Phillip: [00:15:56] No. No. No. I think it's really smart. So when you're balancing what some organizations may say effective goal setting around especially when it comes to developing new skills in an organization. We have not done this before. You have to set your goals appropriately so that you give yourself a long ramp to fail. And that is, I think where a lot of marketers that I've met have been challenged is that they expect a return on a new channel investment or in a new program way too quickly. And that's where the channel investment becomes and looks like a gamble, especially if you give up before it ever has a chance to succeed. I think most of the time, you can fix that with better goal setting, but that requires... Where do you get that insight of what is a good goal? What is immeasurable? What's an appropriate goal? Does that come from your network? Does that come from people that you know? A stellar hire?
Rabah: [00:16:55] Yeah. Yeah. I think it comes from everywhere. I mean, at the end of the day, as my role as CMO and an org leader, all my goals are derivative of the company goals. So that is that. And then in terms of the expectation setting, yeah. I mean, I think at the end of the day, you just need to be transparent and understand, like, hey. We want to hit x, y, or z. And a lot of times too I found it might be useful to have basically three lenses to look through on the expectations where you have a pessimistic lens. Like, man, if we hit this, we accomplished it, but we're not happy. So that's x.

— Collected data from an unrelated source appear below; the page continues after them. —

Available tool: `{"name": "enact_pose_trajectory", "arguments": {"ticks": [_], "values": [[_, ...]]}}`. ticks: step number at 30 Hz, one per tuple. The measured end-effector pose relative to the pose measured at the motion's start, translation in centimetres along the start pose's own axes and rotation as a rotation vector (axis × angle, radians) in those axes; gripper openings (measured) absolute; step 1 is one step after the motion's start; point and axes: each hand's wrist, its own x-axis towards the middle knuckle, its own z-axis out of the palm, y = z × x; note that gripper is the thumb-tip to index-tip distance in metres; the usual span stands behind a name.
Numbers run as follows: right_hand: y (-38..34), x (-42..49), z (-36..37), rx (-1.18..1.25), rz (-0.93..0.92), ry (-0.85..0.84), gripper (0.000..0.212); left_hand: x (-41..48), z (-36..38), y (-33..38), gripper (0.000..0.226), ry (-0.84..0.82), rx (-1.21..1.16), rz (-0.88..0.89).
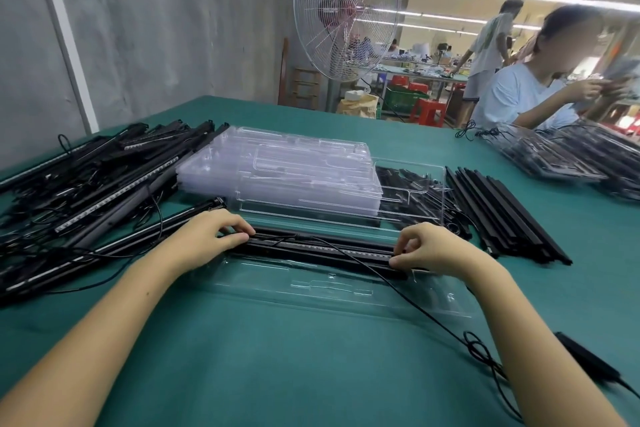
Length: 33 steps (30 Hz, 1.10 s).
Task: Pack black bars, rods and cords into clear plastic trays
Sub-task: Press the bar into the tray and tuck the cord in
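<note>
Hands at either end of one black light bar [322,248], which lies lengthwise in the far channel of a clear plastic tray [332,291] on the green cloth table [277,374]. Left hand [207,236]: fingers curled over the bar's left end, tips pressing down on it. Right hand [429,250]: thumb and fingers pinched together on the bar's right end. Step in hand, by judgement: seating the bar into its moulded slot. Next move probably calls for even downward pressure at both ends, then coiling the loose cord [398,291], which runs from the bar's middle across the tray to a black adapter block [588,362] lying near the right forearm. Tray: thin, glossy, transparent, with shallow formed recesses, the near ones unfilled. Bar: long, slim, matte, with a pale dotted strip along its top face. Stock: stack of empty clear trays [277,170] just behind; tangled heap of corded bars [93,180] to the left; neat row of plain black rods [502,211] to the right, straight and flat-sided. Filled trays [568,156] sit far right before another seated person. Background: a wire-caged fan [346,10].
</note>
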Motion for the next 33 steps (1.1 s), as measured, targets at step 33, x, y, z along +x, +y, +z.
{"name": "enact_pose_trajectory", "arguments": {"ticks": [33], "values": [[-0.9,-0.2,0.4,-0.049,-0.078,-0.058,0.013,-0.6,-0.7,-1.5,0.031,-0.038,-0.168,0.045]]}}
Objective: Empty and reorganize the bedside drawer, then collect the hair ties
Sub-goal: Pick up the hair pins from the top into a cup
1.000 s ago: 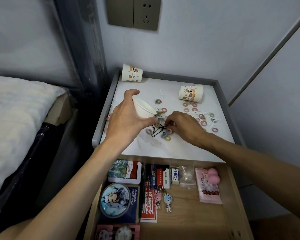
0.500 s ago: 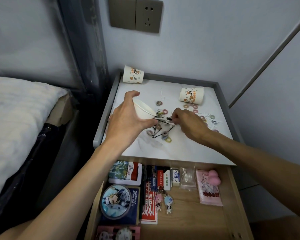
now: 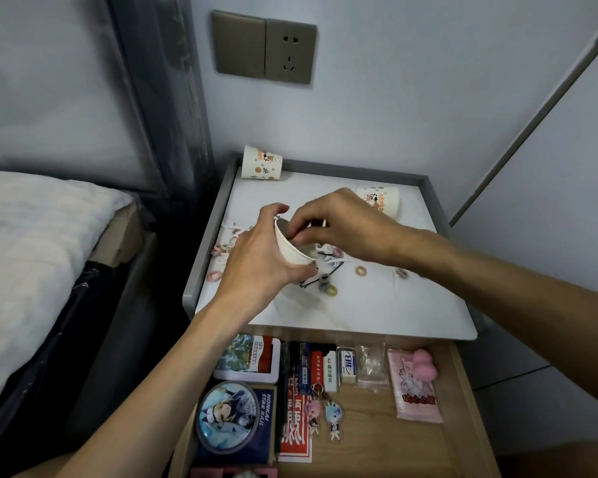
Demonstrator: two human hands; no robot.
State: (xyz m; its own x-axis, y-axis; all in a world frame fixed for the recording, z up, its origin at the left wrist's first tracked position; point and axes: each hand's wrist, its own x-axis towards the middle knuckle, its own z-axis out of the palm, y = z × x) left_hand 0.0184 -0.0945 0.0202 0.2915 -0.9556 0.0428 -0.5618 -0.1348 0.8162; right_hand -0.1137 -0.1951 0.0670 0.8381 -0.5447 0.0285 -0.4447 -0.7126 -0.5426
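Note:
My left hand (image 3: 256,267) grips a plain white paper cup (image 3: 290,248), tilted with its mouth up and to the right, just above the nightstand top (image 3: 377,305). The fingers of my right hand (image 3: 342,222) curl together at the cup's mouth in a pinch; the small hair tie between them is mostly hidden. Loose hair ties lie on the top: a yellow one (image 3: 332,290), a tan one (image 3: 361,270), a pink one (image 3: 214,277). A tangle of thin black pieces (image 3: 311,279) sits under the cup.
Two printed paper cups lie on their sides, one at the back left (image 3: 261,163), one behind my right hand (image 3: 382,201). The open drawer (image 3: 463,391) below holds a round tin (image 3: 228,417), keychains (image 3: 325,412) and a pink packet (image 3: 416,391). A bed (image 3: 32,253) stands to the left.
My right hand has lifted from the pile on the top and come up and left to the cup's mouth. My left hand keeps holding the cup.

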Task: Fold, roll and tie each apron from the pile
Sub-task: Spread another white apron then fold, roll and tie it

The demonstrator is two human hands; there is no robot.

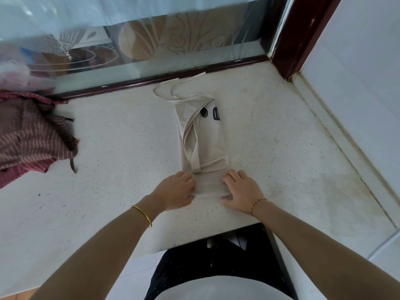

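Left hand (pixel 176 190): my fingers curled round the near rolled end of the cream apron (pixel 202 137). Right hand (pixel 241 192): likewise gripping that roll. Apron: folded into a long strip on the speckled counter (pixel 108 148), ties (pixel 173 92) trailing beyond. Striped maroon pile (pixel 30 135): far left.

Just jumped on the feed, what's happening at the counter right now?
A person is working on a cream apron, folded into a long narrow strip on the speckled counter. The left hand and right hand grip its near end, where the roll appears just started. Its straps trail loose at the far end, not yet tied. A heap of red striped aprons waits at the left.
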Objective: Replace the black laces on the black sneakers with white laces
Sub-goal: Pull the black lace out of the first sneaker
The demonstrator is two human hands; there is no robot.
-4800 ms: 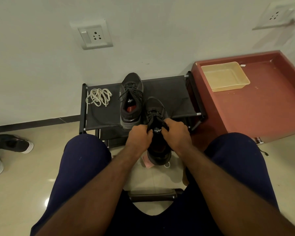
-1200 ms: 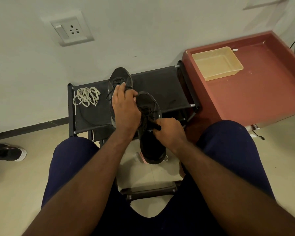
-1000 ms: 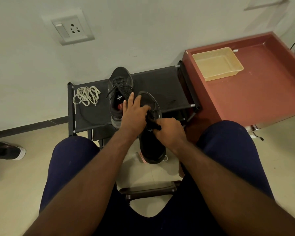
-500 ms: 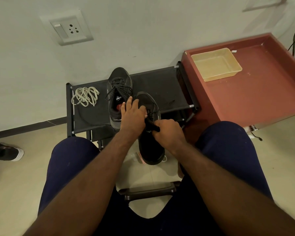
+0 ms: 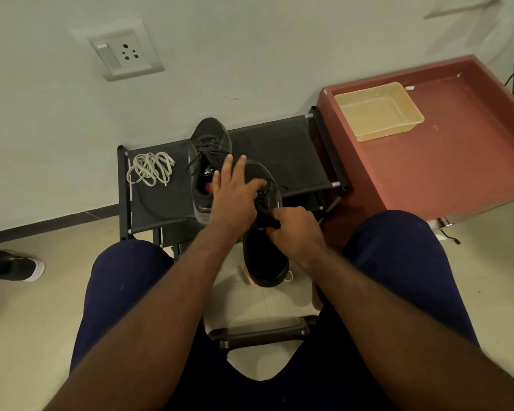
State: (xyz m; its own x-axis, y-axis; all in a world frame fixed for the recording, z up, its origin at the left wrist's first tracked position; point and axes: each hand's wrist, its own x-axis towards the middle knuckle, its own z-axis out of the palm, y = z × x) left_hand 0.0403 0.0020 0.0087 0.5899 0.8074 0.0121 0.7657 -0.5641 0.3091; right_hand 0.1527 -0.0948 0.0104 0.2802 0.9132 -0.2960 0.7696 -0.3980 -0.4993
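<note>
Left hand point(image 5: 235, 192): open; I see the fingers straight and spread over the toe end of the held sneaker point(image 5: 264, 256), thumb reaching toward its black lace point(image 5: 263, 200).
Right hand point(image 5: 294, 229): closed, fingers curled, pinching a black bit at the held sneaker's tongue; whether it is lace or tongue I cannot tell.
Held sneaker: up between my knees, heel toward me, toe pointing at the wall and over the front edge of the shoe rack point(image 5: 279, 143).
Black lace: loose and tangled over the eyelets, between my two hands.
Second sneaker point(image 5: 209, 140): standing on the shoe rack just left of the held one, its dark lace threaded, ends hanging loose.
White laces point(image 5: 150, 169): a loose bundle on the rack's left end, apart from the second sneaker.
Shoe rack: black, set against the wall.
Red worktop point(image 5: 457, 155): right beside the rack, with a yellow tray point(image 5: 390, 134) near its far left corner.
Wall socket point(image 5: 125, 51): on the wall, upper left.
Floor: another dark shoe point(image 5: 9, 265) with a white sole at the far left.
</note>
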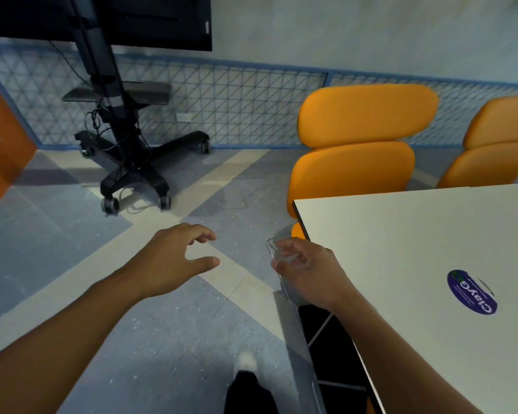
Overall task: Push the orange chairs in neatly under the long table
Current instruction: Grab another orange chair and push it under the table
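Two orange chairs stand at the far side of the long white table [401,240]. The nearer orange chair [362,144] has its two-cushion back at the table's far corner, and its seat edge shows below the tabletop. A second orange chair [497,144] is at the right edge of view. My left hand [174,258] hovers over the floor with fingers spread, holding nothing. My right hand [305,270] is beside the table's left edge, fingers loosely curled, apart from both chairs; a clear glassy edge lies under its fingers.
A black wheeled TV stand [126,162] with a screen and dangling cables stands on the floor at back left. A blue mesh panel [237,106] runs along the wall. An orange door is at far left. A purple round sticker [471,292] lies on the tabletop.
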Demonstrator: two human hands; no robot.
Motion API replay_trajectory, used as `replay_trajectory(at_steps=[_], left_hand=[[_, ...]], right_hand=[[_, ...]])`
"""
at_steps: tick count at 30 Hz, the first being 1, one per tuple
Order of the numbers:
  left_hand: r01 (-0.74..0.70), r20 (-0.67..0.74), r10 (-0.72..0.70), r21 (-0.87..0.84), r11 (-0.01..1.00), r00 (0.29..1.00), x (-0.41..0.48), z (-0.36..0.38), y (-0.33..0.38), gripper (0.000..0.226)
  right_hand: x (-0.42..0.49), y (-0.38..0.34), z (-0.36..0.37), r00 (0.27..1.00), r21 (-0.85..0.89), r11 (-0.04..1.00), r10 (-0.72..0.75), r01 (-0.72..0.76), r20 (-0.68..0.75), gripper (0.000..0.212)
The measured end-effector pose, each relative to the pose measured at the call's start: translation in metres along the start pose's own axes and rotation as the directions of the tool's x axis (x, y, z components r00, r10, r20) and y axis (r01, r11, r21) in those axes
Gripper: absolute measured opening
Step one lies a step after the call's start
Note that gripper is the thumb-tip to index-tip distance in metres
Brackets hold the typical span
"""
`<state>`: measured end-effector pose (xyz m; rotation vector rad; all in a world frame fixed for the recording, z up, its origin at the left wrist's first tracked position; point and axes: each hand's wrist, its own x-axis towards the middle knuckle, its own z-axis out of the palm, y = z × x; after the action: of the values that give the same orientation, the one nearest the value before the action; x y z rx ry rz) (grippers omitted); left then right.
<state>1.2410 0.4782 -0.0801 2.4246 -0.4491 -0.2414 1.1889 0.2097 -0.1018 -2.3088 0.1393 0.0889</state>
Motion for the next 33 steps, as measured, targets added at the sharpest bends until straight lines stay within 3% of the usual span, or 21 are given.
replay_trajectory(at_steps=[15, 22, 33], left_hand=[[-0.084, 0.049, 0.08, 0.093, 0.992, 0.996, 0.294, -0.044, -0.013, 0.046], [-0.124, 0.091, 0.117, 0.073, 0.99, 0.989, 0.403, -0.06, -0.016, 0.04], [-0.271, 0.221, 0.253, 0.058, 0.961, 0.942, 0.58, -0.066, -0.037, 0.043]], right_hand=[[0.278, 0.018, -0.074, 0.986, 0.065, 0.998, 0.032, -0.022, -0.162, 0.037], [0.36, 0.025, -0.117, 0.962, 0.054, 0.994, 0.102, -0.092, -0.254, 0.039], [0.462, 0.043, -0.168, 0.829, 0.125, 0.952, 0.305, -0.28, -0.468, 0.054]])
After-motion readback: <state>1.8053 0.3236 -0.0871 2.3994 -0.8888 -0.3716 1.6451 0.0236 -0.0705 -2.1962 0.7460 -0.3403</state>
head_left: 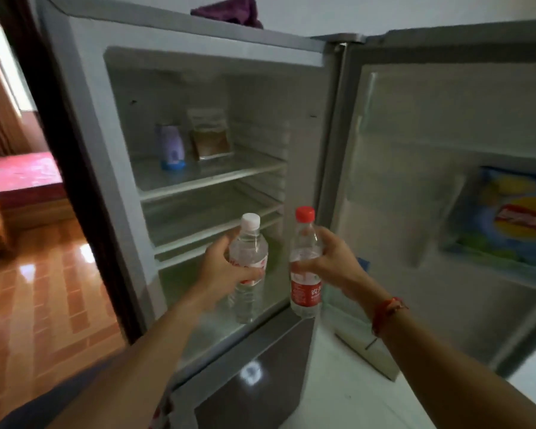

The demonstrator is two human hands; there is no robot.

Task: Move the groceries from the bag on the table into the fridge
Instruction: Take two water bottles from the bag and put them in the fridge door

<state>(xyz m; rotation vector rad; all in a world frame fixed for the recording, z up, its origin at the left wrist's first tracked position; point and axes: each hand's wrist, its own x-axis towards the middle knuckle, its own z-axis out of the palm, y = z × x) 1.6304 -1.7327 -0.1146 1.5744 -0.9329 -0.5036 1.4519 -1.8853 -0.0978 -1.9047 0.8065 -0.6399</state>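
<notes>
I stand before the open fridge (84,119). My left hand (220,267) grips a clear water bottle with a white cap (249,274), held upright at the fridge opening in front of the lower shelves. My right hand (331,258) grips a second water bottle with a red cap and red label (305,274), upright beside the first, near the fridge's right edge. The upper glass shelf (229,178) carries a purple bottle (172,147) and a brownish pouch (209,134). The bag and table are out of view.
The fridge door (415,150) stands open to the right; a colourful packet (514,218) sits in its door bin. A purple cloth (229,10) lies on top of the fridge. To the left, a doorway opens onto a wooden floor (44,289).
</notes>
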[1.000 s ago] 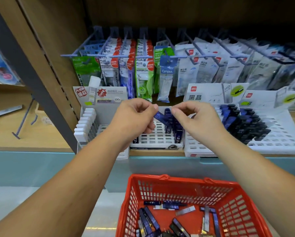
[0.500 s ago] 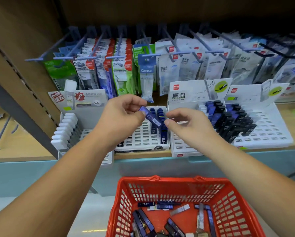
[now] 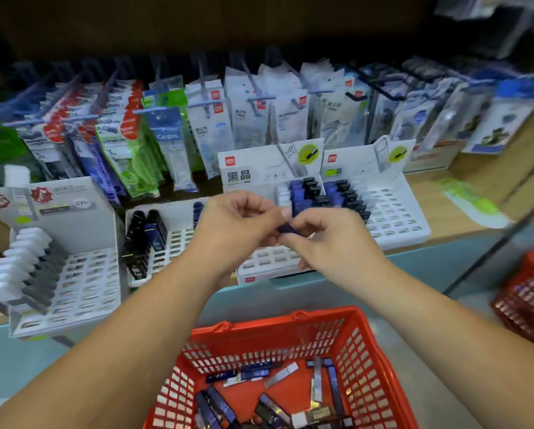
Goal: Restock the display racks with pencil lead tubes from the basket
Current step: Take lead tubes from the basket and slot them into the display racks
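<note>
Through my head camera, my left hand (image 3: 237,226) and my right hand (image 3: 332,243) meet at the middle. Both pinch one dark blue lead tube (image 3: 288,228), the left at its nine o'clock end and the right at its three o'clock end, in front of the white display rack (image 3: 271,261). At six o'clock the red basket (image 3: 293,318) holds more loose tubes (image 3: 217,404), and at nine o'clock a second white rack (image 3: 83,283) carries white-capped pieces along its left side.

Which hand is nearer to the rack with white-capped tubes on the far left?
Left. The left hand is to the right of the rack with white-capped tubes; the right hand is farther right, beyond the blue tube that both hands pinch.
</note>
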Motion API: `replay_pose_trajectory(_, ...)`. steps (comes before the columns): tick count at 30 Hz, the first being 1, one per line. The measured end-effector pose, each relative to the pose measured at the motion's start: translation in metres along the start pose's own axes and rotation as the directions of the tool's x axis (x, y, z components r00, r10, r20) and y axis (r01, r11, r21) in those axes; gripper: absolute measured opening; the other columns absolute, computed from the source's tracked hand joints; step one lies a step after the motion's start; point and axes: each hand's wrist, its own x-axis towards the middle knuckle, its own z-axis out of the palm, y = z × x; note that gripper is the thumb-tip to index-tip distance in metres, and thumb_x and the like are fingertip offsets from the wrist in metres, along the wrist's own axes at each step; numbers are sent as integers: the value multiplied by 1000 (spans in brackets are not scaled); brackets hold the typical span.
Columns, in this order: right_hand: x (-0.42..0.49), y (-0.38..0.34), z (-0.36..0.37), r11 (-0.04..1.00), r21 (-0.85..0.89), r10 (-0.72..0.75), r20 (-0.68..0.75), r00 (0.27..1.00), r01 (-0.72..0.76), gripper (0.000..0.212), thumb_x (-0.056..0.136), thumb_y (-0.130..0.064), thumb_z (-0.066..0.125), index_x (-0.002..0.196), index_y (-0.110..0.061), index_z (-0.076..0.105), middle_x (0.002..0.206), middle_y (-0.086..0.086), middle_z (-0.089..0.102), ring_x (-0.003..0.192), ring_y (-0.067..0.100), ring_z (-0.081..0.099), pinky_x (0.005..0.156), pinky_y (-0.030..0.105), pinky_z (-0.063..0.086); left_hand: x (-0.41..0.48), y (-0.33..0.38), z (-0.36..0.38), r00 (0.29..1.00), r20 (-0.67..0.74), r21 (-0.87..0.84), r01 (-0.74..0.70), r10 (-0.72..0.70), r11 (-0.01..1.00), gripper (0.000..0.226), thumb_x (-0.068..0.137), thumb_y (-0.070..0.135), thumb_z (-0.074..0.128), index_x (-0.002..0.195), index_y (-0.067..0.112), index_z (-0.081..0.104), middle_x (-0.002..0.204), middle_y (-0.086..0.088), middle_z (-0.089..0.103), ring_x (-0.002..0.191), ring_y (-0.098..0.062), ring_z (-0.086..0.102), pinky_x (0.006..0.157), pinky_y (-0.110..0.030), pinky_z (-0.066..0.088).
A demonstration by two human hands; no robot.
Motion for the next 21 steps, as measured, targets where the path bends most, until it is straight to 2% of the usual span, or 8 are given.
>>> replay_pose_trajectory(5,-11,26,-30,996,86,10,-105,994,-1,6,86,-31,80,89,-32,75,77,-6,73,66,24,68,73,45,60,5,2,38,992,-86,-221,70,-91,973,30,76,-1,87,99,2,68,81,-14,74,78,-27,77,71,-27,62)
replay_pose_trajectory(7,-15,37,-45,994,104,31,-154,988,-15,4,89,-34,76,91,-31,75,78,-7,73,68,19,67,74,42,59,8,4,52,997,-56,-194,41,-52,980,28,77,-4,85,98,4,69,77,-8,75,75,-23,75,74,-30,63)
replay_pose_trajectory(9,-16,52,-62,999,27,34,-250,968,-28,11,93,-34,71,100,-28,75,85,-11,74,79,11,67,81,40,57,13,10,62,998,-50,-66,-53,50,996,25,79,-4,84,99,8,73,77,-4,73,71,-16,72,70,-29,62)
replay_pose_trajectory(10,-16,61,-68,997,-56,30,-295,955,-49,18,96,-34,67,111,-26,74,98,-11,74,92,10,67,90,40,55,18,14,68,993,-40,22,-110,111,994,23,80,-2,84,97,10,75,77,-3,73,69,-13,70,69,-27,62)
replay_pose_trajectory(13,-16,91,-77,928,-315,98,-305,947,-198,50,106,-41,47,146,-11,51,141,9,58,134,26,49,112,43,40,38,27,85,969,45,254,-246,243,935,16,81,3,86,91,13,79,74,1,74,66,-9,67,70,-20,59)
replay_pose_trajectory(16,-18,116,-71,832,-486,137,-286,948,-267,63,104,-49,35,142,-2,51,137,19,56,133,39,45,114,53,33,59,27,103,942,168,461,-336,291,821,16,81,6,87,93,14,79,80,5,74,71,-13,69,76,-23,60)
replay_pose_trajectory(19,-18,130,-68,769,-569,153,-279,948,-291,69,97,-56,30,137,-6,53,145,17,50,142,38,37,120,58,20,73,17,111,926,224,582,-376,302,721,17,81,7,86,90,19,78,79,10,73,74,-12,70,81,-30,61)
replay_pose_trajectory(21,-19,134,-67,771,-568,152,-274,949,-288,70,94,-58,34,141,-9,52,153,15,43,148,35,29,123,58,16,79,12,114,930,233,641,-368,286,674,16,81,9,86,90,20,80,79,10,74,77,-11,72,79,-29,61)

If we hit y, that's kind of a neutral goal where it's like, okay. Cool. There's opportunities to grow here. And then if we hit zed, that's the optimistic goal. And so you can kind of have this spectrum of performance that you can land in, and then I think also when you're thinking about these bets so, personally, I'd rather make more small bets and then prove out success and then scale those bets than make one... It's almost honestly like the inverse of [00:18:02] investing. In investing, you actually would rather be right once or twice really heavy. Whereas in marketing, it's the opposite. I want to figure out where I'm right and use it almost more of as experimentation to palpitate the elephant. And then when I do find a really awesome well to dig, then I'm going to put more rigs on that land and then keep doing that. [00:18:23] And so when I do think about these bets and when marketers think about campaigns, there is a certain aspect of, okay. Cool. What's the longevity of this? If this actually does work, can I scale it up? Or is this going to be, you know, a flash in the pan where it's just this product launch or whatever, which is totally fine. But that type of thinking can then help you understand how you should set those expectations. And, again, I'm also a big proponent of the expectations and impact. Your resources should be a function of that. You don't want to resource something that's not going to have a lot of impact.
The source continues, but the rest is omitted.